Exercise aim: How many separate lines in this material contain the string "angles"? Respond with the number alone.
-=-=-
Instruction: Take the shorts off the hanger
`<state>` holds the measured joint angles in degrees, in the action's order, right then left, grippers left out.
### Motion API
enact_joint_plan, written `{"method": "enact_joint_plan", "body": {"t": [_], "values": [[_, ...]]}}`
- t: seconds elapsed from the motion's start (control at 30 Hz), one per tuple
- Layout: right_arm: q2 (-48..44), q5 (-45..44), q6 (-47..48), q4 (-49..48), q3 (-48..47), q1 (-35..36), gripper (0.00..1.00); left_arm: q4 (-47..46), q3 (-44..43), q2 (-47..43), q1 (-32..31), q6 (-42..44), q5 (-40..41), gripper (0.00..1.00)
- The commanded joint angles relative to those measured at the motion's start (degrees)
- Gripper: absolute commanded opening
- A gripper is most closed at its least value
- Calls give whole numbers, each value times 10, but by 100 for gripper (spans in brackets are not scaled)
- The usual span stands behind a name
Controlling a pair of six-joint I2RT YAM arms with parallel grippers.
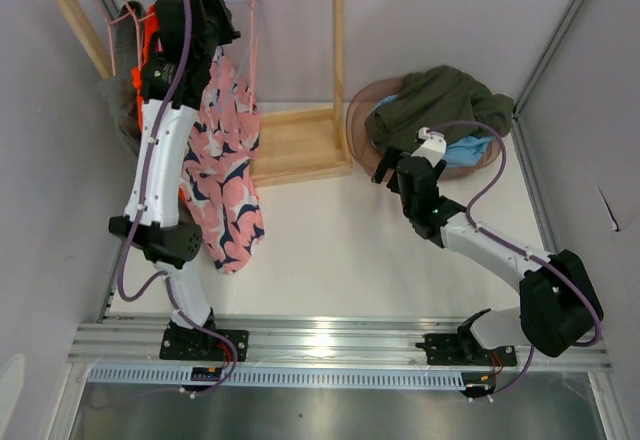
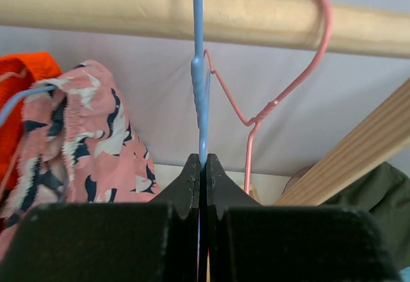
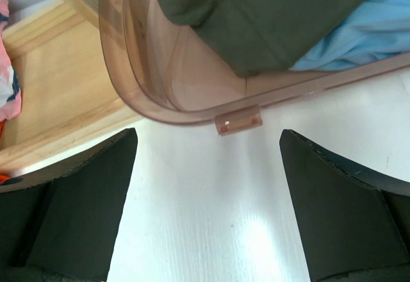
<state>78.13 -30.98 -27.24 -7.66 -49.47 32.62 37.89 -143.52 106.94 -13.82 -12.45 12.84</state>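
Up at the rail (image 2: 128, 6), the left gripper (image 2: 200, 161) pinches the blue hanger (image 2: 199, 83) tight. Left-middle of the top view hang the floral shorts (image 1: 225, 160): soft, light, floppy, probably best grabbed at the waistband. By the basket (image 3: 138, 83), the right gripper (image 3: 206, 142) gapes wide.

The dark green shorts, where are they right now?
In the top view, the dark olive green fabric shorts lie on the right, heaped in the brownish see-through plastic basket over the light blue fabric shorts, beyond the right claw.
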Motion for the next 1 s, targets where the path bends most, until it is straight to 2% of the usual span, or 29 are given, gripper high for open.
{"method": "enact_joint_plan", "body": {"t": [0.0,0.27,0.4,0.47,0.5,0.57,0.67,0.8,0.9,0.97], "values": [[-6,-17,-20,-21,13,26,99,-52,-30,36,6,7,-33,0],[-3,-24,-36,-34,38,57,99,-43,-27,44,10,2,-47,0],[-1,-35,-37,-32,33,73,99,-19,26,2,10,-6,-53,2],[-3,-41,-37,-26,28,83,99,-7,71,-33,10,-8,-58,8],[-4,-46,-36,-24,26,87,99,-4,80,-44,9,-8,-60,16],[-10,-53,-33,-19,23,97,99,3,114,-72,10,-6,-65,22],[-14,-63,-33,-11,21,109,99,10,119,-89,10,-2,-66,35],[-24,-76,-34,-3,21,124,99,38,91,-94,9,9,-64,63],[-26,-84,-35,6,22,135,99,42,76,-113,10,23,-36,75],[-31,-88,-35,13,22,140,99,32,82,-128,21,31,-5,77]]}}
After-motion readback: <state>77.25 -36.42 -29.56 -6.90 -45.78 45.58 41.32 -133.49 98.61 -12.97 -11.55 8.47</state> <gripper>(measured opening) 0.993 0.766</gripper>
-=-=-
Expected output: 2